TASK DIRECTIONS - Report the count of lines in the records that contain "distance", without any added text.

SOURCE INFORMATION -
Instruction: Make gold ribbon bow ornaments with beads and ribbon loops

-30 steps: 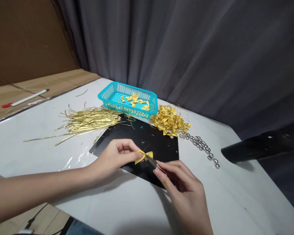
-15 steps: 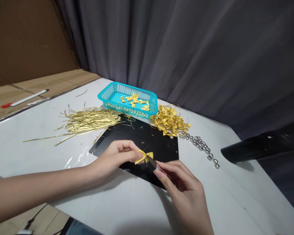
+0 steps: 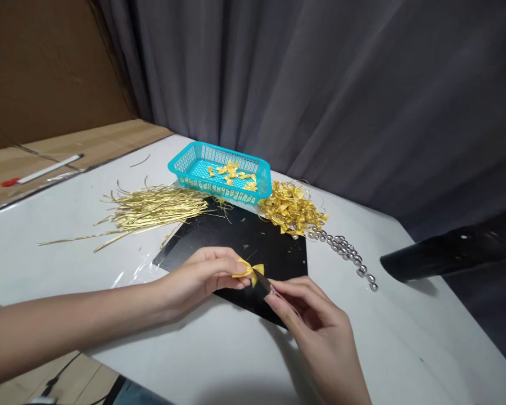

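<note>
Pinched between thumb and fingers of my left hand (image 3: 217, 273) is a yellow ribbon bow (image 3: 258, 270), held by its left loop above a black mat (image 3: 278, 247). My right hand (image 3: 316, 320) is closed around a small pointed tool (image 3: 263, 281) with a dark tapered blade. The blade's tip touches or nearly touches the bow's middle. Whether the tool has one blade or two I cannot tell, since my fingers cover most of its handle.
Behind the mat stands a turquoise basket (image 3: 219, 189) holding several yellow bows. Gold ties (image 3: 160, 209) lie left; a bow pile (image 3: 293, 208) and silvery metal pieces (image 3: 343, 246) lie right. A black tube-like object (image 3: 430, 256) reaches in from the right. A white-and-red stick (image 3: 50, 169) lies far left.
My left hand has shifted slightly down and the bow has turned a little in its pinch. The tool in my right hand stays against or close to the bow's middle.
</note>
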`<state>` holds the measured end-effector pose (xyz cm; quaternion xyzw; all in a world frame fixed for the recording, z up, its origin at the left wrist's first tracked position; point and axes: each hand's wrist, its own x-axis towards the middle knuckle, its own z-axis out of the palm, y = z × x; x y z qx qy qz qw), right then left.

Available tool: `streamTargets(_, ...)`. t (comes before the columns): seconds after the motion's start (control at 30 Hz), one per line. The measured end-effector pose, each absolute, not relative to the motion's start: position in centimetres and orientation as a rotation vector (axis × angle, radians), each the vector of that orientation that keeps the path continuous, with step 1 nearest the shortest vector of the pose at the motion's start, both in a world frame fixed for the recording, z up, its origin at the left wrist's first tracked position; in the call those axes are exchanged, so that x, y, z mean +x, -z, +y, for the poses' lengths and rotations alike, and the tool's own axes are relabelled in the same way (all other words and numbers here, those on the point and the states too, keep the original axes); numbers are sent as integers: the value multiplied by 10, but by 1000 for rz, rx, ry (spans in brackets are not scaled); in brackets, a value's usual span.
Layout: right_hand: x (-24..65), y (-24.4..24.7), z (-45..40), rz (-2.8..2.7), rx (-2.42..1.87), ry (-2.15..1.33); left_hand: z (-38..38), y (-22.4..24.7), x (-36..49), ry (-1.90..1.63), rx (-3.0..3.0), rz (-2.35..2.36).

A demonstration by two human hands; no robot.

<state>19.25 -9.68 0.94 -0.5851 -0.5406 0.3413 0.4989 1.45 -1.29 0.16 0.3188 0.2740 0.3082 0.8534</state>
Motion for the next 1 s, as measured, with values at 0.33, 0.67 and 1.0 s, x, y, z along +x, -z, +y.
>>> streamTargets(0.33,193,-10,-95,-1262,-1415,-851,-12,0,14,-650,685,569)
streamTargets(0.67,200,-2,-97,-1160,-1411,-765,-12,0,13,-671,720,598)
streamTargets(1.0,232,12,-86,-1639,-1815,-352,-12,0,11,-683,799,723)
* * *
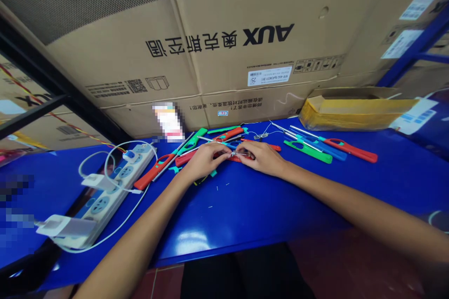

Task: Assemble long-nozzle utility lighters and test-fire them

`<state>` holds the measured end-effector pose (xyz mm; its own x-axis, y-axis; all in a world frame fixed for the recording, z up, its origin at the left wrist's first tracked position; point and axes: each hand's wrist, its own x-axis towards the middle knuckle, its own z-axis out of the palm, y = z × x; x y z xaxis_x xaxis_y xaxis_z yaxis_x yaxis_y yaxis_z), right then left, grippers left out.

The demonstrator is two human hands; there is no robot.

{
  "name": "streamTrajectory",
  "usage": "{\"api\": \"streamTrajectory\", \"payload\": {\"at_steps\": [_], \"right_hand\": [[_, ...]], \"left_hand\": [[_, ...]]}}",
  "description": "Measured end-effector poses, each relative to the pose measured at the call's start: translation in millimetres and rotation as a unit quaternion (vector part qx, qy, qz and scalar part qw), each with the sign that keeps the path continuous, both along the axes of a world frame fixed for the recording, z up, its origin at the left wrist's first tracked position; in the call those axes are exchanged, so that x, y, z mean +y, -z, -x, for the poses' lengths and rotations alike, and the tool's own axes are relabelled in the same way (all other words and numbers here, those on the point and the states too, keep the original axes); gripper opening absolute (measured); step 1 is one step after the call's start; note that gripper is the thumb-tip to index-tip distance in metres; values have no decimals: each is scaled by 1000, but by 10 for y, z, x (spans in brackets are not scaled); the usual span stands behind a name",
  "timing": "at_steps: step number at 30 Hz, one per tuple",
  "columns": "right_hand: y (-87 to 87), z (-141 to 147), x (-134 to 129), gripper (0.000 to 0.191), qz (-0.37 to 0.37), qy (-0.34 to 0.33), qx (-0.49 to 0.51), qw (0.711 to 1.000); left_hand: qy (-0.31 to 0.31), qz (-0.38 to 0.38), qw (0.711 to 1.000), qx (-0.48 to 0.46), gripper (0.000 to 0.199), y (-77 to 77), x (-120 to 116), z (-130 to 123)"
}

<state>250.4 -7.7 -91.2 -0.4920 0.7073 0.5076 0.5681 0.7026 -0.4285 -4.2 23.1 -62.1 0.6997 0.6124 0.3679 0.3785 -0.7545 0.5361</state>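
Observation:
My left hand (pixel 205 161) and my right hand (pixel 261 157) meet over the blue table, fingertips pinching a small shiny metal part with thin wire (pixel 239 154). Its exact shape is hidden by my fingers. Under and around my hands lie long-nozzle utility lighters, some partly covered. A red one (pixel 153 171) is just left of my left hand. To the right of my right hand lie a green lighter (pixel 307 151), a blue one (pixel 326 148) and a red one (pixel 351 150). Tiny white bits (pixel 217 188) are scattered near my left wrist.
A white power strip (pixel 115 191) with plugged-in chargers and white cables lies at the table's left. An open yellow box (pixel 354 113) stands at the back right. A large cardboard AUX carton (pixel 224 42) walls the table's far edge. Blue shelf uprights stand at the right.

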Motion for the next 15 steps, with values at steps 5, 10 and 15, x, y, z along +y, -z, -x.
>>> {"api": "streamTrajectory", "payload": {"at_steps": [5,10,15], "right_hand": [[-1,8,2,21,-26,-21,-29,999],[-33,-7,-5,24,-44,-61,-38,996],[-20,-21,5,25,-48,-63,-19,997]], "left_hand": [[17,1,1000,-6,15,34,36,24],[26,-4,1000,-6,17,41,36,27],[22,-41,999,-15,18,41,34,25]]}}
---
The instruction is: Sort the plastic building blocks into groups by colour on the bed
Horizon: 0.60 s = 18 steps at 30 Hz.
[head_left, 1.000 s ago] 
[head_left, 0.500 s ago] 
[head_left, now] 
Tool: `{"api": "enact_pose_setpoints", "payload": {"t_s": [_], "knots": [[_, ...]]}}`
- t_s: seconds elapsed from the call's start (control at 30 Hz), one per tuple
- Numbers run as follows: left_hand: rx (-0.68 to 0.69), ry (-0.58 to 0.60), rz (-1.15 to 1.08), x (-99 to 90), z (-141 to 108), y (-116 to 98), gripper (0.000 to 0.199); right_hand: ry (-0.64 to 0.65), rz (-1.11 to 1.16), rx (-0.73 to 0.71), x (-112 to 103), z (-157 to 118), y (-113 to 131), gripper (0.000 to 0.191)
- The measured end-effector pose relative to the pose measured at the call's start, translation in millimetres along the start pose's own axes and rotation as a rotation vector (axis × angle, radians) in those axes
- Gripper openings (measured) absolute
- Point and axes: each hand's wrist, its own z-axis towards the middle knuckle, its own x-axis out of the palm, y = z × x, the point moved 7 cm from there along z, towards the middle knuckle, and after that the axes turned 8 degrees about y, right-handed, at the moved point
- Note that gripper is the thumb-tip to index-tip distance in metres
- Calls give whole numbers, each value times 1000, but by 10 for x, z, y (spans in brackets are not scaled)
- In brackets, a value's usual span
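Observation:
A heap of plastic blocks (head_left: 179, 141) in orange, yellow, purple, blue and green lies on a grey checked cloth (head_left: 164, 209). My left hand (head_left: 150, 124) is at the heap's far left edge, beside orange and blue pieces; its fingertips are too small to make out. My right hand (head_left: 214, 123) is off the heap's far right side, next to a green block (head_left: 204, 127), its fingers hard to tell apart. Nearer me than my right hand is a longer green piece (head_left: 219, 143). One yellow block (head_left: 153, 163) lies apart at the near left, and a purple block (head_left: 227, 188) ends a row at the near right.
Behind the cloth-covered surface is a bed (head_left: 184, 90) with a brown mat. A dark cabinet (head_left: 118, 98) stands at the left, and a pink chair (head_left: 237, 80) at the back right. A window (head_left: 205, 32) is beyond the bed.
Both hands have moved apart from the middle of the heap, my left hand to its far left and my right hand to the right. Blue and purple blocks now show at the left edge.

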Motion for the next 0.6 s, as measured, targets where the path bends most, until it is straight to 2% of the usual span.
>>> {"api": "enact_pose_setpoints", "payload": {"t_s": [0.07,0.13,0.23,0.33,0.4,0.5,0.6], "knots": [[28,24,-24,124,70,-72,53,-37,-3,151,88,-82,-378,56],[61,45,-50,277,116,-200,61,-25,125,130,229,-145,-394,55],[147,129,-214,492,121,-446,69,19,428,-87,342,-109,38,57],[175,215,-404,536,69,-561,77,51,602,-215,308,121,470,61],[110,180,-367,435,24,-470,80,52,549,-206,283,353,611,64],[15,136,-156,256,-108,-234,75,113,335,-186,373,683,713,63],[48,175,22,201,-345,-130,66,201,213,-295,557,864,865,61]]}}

ANSWER SPACE - 2